René Magritte was a mid-century Surrealist painter. I love him for his floating skies, his windows onto the beyond. His implausible, impossible possibilities.
Last week, I showed my Grade Ones a very small selection of Magritte paintings. We also looked at pictures of skies, noting the colour variations in the blues and in the whites of the clouds. I demonstrated blending multiple tones of blue paint down a vertical piece of paper, shading from dark to light. Then I demonstrated painting white clouds with swirly brush strokes, wet-into-wet on the blue background.
The kids painted their own Magritte-inspired skies.
Then we dipped our creative paddles into Japanese Notan techniques: cutting shapes out of one paper and flipping them over a mid-line to create the reverse, symmetrical image. Kids traced and cut out their hands from a white piece of drawing paper, then glued both positive and negative on their sky paintings.

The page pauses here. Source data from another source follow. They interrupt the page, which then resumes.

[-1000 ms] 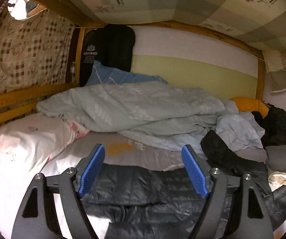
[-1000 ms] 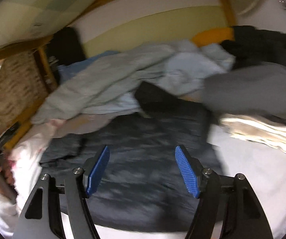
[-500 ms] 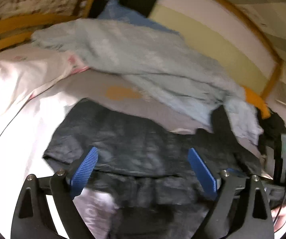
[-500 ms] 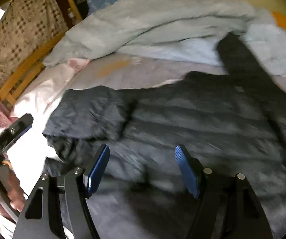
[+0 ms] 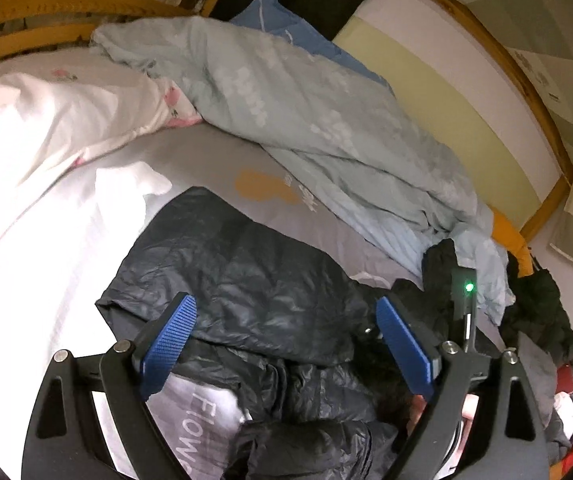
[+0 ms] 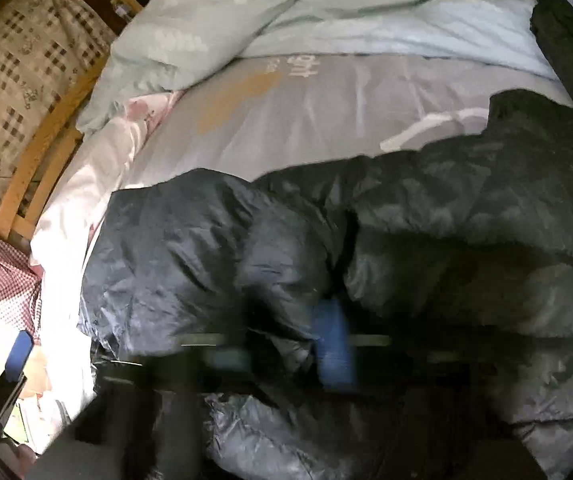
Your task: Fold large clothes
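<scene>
Left wrist view: left tool (image 5: 286,344) with blue pads spread wide, nothing gripped, poised just above the dark quilted jacket (image 5: 246,280). Jacket spread flat on the grey bed sheet (image 5: 214,164), upper left edge folded over, running diagonally from a corner near the white pillow (image 5: 54,112) down toward the left pad. Printed grey fabric exposed at the jacket's near edge, below the left pad. Bare sheet open between the jacket's far edge and the pale blue duvet (image 5: 326,120), bunched along the yellow-and-white wall. Wooden bed frame (image 5: 46,4) bounding the head end; pile of dark clothes (image 5: 538,312) crowding the right side. Part of the other tool's body, green light lit, visible past the right pad.

Right wrist view: right tool (image 6: 334,352), heavily blurred, jaws having just been closing and now drawn together on a fold of the jacket (image 6: 446,220). Jacket filling the lower frame, its far edge ragged against the open grey sheet (image 6: 306,112). Duvet (image 6: 286,8) beyond, wooden frame (image 6: 46,140) at left, left tool's blue pad at the left margin.
</scene>
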A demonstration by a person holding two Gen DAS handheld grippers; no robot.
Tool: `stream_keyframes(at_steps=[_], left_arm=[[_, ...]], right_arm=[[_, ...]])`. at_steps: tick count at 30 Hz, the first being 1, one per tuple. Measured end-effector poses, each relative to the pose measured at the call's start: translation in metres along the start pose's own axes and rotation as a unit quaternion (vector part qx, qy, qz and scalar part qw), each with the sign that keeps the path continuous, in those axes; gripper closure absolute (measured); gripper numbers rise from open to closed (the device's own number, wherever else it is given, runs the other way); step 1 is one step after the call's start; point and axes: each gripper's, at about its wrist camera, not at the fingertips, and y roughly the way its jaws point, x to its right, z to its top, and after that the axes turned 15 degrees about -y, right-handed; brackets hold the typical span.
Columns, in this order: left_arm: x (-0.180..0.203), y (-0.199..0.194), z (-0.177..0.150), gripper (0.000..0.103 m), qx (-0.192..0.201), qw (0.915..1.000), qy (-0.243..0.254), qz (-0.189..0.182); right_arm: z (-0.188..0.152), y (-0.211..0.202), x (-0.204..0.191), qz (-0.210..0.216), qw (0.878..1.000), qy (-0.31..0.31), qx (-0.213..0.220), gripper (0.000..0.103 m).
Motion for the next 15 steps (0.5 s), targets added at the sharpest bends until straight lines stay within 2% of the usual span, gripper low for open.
stream_keyframes(at_steps=[3, 5, 7, 11, 15], left_arm=[[0.001, 0.003, -0.003, 0.012, -0.01, 0.9999, -0.001, -0.002], [0.002, 0.003, -0.005, 0.012, -0.016, 0.9999, 0.0, -0.003], [0.002, 0.004, -0.006, 0.012, -0.023, 0.9997, -0.007, -0.01], [0.002, 0.002, -0.008, 0.012, -0.016, 0.9999, -0.004, -0.003], [0.001, 0.003, -0.01, 0.012, -0.021, 0.9997, -0.011, -0.007]], right_arm=[[-0.002, -0.035, 0.002, -0.089, 0.995, -0.033, 0.037, 0.098], [-0.003, -0.057, 0.009, -0.151, 0.985, -0.068, 0.037, 0.098], [-0.008, -0.067, 0.031, -0.172, 0.982, -0.076, 0.003, 0.098], [-0.035, -0.068, 0.096, -0.172, 0.982, -0.025, -0.072, 0.098], [-0.059, -0.089, 0.154, -0.209, 0.974, 0.018, -0.087, 0.098]])
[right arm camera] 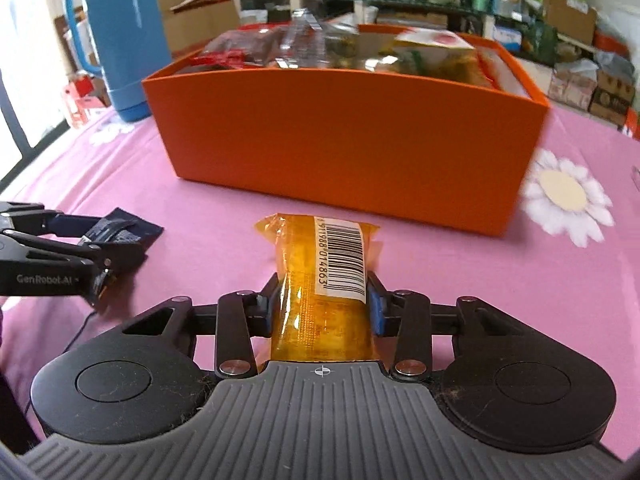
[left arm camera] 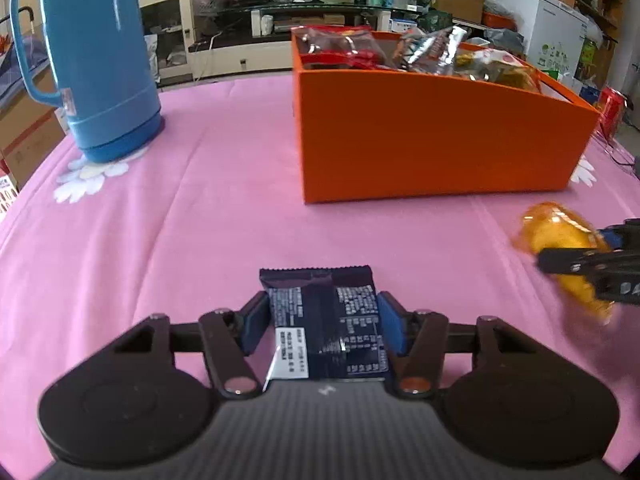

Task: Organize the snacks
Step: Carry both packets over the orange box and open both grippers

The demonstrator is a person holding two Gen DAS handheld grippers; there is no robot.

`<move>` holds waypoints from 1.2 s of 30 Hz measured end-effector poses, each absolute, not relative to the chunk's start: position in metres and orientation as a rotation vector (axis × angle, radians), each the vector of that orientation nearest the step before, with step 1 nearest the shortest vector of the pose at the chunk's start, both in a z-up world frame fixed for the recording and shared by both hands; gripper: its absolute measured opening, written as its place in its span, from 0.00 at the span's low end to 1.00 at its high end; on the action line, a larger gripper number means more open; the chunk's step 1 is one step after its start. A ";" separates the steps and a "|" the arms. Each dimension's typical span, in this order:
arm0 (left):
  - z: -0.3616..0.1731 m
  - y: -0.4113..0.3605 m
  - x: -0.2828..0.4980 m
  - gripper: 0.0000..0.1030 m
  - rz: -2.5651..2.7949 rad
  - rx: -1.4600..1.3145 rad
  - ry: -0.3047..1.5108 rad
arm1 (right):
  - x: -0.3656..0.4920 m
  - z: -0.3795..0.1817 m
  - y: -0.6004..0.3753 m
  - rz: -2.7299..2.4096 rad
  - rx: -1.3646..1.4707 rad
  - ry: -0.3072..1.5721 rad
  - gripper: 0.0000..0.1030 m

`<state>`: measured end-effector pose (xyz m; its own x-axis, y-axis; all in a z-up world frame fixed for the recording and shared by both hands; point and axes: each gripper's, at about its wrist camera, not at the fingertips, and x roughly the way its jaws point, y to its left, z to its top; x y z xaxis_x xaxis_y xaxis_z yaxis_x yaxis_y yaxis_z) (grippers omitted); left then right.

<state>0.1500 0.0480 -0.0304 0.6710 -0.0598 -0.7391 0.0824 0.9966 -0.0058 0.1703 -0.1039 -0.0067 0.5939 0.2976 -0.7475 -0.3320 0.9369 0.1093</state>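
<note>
Both grippers are down on the pink tablecloth [left arm camera: 224, 216] at once. Low in the left wrist view, the left gripper [left arm camera: 324, 320] has its blue pads [left arm camera: 390, 326] pressed against the sides of a dark navy snack packet [left arm camera: 324, 320], printed back facing up, lying flat on the cloth. In the right wrist view, the right gripper [right arm camera: 322, 300] is clamped narrow on an amber cellophane snack pack [right arm camera: 320, 276], barcode label on top, the wrapper pinched in at the pads. Behind both, filling the upper middle of each frame, stands the orange box [left arm camera: 432, 140], already heaped with crinkly snack bags [left arm camera: 424, 54]. A tall blue thermos jug [left arm camera: 100, 60] stands in the upper left, well apart from the box. At the right edge of the left view the other gripper shows with that amber pack; at the left edge of the right view, the navy packet sits in its neighbour's grip.
</note>
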 end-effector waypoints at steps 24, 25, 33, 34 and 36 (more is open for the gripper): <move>-0.015 0.027 0.128 0.50 -0.104 0.043 0.870 | 0.133 0.003 -0.175 0.304 -0.048 0.884 0.11; -0.009 0.027 0.125 0.50 -0.107 0.037 0.848 | 0.132 0.006 -0.177 0.321 -0.010 0.885 0.11; 0.066 0.038 0.143 0.50 -0.117 -0.094 0.685 | 0.129 0.081 -0.176 0.360 0.107 0.660 0.11; 0.075 0.039 0.154 0.50 -0.103 -0.109 0.668 | 0.137 0.096 -0.174 0.354 0.098 0.620 0.11; 0.092 0.041 0.182 0.50 -0.083 -0.139 0.623 | 0.155 0.117 -0.168 0.330 0.079 0.557 0.12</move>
<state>0.1816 0.0413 0.0918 0.8094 -0.1193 -0.5750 0.0357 0.9873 -0.1546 0.1553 -0.1683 0.1169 0.7977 0.3281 -0.5060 -0.2858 0.9445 0.1618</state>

1. Paint a sky with clouds.
2. Trace and cut a hand out of a white piece of paper. Place both pieces
on top of the sky painting. Glue down the larger piece of paper.
3. Flip hand over the mid-line and glue it down.
My thought was that they would look like trees with blue shadows on snow, or even trees with roots; and in a large grouping, they kind of do suggest that. But it's hard to not see the hands.
So they became, instead, images of reaching; of growth defined by both upward striving and downward digging. And I'm okay with that.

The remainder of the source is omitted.